Actually one can look at the majority in Trinko itself as taking a radical public choice perspective. In Trinko the plaintiff's basic argument came down to this: Congress in the 1996 Telcom Act has forbidden the LTCs to do certain things and compelled them to do others. By behaving in the way contrary to what they were told by the Congress, the LTCs were strengthening their monopoly power. Given that their behavior was already proscribed by (non antitrust) statute and it strengthens their monopoly power, why should a court be afraid of deeming it to be monopolizing conduct?

If one takes a radical public choice perspective you could argue as follows: The LTCs fought long and hard over the 1996 Telcom Act. They couldn't stop the mandate in the Act to make them share their local lines with new entrants on a wholesale basis (BTW they used many of the same arguments in their lobbying on the Act as they did in their briefs in Trinko). What they did get, however, were limited sanctions which the FCC could impose for violating the new mandates in the Act.
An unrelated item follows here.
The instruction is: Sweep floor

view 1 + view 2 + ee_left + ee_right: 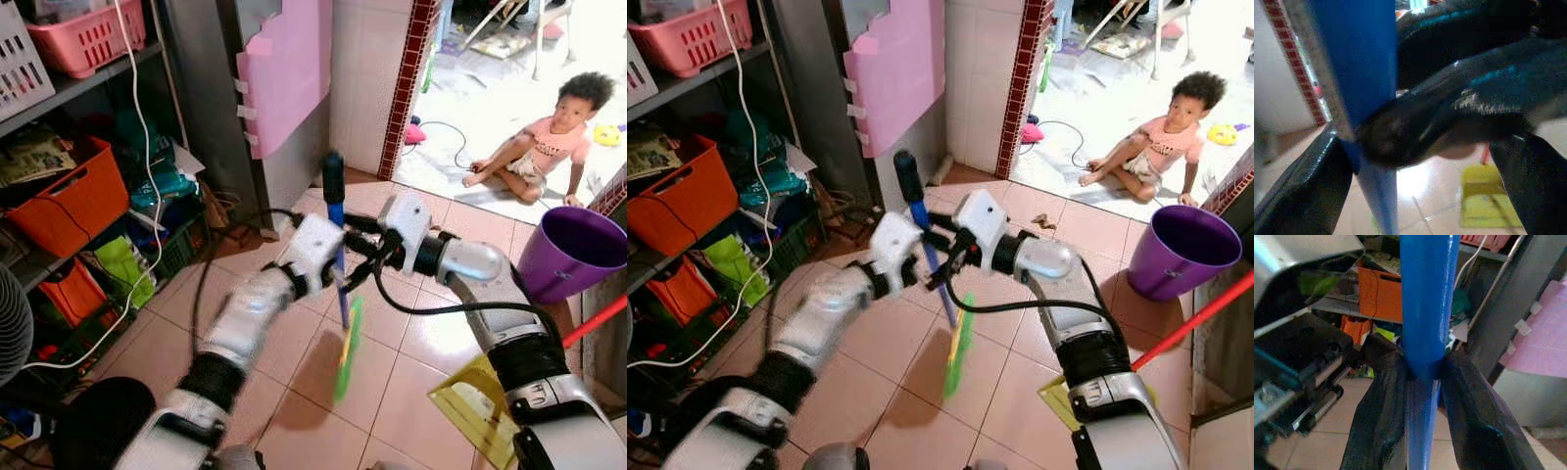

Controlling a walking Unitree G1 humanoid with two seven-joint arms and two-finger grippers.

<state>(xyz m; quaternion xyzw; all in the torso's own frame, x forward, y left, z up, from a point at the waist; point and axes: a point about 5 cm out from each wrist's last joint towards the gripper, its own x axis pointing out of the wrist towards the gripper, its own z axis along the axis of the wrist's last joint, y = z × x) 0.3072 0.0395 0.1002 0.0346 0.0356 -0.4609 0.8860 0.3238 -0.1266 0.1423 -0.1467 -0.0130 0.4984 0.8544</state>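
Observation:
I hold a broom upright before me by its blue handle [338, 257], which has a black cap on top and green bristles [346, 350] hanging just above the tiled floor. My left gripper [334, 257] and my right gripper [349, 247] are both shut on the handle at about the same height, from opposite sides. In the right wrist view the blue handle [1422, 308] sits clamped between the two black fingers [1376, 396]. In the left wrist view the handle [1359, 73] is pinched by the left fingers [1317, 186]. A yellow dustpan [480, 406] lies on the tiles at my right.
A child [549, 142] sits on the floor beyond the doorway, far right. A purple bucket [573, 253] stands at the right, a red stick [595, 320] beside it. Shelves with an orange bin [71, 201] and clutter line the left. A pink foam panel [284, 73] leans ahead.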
To allow the LTCs to be subject to the additional sanctions (especially the 3X damages) of the antitrust laws would deprive the LTCs of the "bargain" that was the 1996 Act.

I happen to think the latter argument is garbage (for one thing it is inconsistent with the normal use of antitrust savings clauses, like the one in the 1996 Act, notwithstanding the Court's strange use of it in Trinko), but it sure seems to fit with what Scalia's opinion for the Court did in Trinko.